Kinderparadies

Bei den Summer City Camps arbeiten WAT, Kinderfreunde und der ÖBSV zusammen, um Kindern mit Behinderung einen abwechslungsreichen Sommer mit Sport, Spaß und Spiel zu ermöglichen.

Alle Fotos (c) ÖBSV/Daniel Kudernatsch

9:30, Hans-Radl-Schule in Wien. Im Turnsaal hat es lauschige 26 Grad. Die Halle: nicht leer, sondern ein paradiesischer Indoor-Spielplatz, gebaut aus Matten, Bänken, Ringen und was man noch so findet. Die Verwandlung haben Kati Nagyi, ein BIC des ÖBSV, und Michael Diesner, staatlich geprüfter Trainer, zu verantworten. Und dann herrscht plötzlich reges Treiben im Kinderparadies. Zehn Kinder mit unterschiedlichen Behinderungen tummeln sich mit weiteren fünf Betreuer*innen im Turnsaal. Es wird geschaukelt, es werden Körbe geworfen, gerutscht oder ein zwei Meter hoher (Sitz?)Ball durch den Turnsaal gerollt. Luca, der sich im Alltag mit seinem Rollstuhl die Welt erschließt, thront auf einer 1 ½ Meter hohen Plattform aus Matten. Man merkt am Lachen und Jauchzen, es taugt allen.

Die Kids machen bei den Summer City Camps mit. Das sind von der Stadt Wien in der Ferienzeit organisierte Programme für Kinder und Jungendliche mit Sport, Spiel und Spaß. Zwei Gruppen für Kinder mit Behinderung gibt es auch – tatkräftig unterstützt von den Wiener Kinderfreunden und dem ASKÖ WAT, dem Wiener Arbeiter Turn- und Sportverband. Der ÖBSV bringt seine Expertise durch Kati Nagyi, einen Bewegungs- und Informations-Coach ein.

„Die Kinder können hier einfach Bewegung und Sport machen, ganz ohne Druck“, so Kati. „Alle hier sollen Freude an der Bewegung haben. Sie können neue Sachen ausprobieren – wie etwa die Rolli-Kids beim Hochklettern – eine Erfahrung, die sie so sonst nicht machen können“, so Michael Diesner.

Zweite Station des heutigen Tages: Der Robinson-Spielplatz der Wiener Kinderfreunde nahe Heiligenstadt in Wien.
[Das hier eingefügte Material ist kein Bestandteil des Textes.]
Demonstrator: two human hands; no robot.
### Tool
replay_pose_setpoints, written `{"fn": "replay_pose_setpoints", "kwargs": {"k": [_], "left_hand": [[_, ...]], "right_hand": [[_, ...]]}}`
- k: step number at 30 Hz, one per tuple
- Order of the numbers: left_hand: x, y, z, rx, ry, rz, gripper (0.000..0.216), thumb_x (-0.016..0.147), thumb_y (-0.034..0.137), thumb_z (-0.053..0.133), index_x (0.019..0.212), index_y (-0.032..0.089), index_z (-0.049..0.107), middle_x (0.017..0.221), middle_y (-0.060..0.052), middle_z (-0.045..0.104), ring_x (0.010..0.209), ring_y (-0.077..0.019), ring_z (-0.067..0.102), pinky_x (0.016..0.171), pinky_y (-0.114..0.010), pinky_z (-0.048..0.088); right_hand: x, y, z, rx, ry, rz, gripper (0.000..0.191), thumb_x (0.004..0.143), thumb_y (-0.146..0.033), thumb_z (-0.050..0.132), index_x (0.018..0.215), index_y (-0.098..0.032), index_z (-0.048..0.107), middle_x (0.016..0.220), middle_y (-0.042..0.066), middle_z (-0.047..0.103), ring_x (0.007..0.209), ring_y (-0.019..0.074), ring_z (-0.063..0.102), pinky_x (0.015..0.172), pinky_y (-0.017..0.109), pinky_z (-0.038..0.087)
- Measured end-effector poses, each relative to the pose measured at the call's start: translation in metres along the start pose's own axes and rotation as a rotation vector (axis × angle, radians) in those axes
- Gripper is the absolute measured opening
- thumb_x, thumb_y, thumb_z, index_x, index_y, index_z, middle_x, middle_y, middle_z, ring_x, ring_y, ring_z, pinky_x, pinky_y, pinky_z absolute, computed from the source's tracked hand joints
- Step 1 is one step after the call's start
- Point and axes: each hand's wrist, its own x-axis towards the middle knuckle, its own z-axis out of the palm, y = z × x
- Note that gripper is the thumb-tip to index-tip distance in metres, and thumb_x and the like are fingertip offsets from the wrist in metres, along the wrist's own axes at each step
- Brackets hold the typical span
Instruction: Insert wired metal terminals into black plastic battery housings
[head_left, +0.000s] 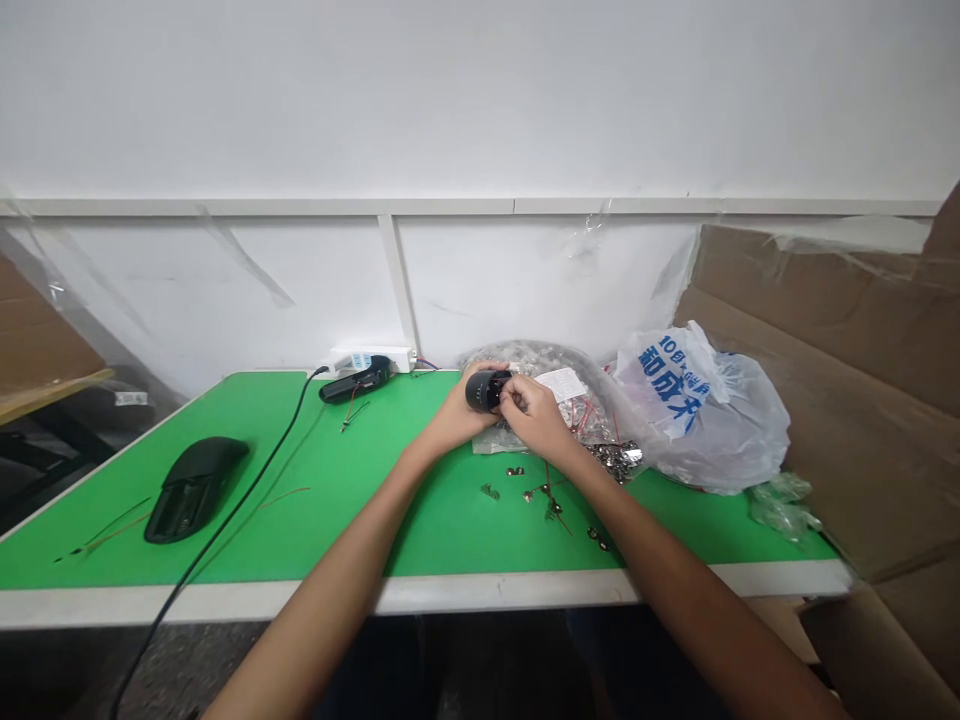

Das Gelände ist ein kleiner Dschungel mitten in der Stadt. Es gibt einen Insektenzoo, Baumhäuser, Kletterseile und einen Fuchsbau. Also quasi alles, was Kinder cool finden.

Marcel und Elina klettern mit Kati einen steilen Abhang am Seil hinauf. Für Emilie eine kleine Mutprobe, die sie aber zusammen mit Kati super meistert. Da ist das Musizieren auf den überdimensional großen Schlagwerken dann die reinste Entspannung.

„Nächstes Jahr sollen mehr Kids mit Behinderung zu den Summer City Camps gebracht werden. Ziel ist es, einheitlichere Gruppen und Inklusionsgruppen zu bilden – was heuer durch die intensive Betreuung der Kids aufgrund von Covid-19 noch nicht möglich war“, so Kati.

Die Summer City Camps laufen noch bis Ende der Ferien.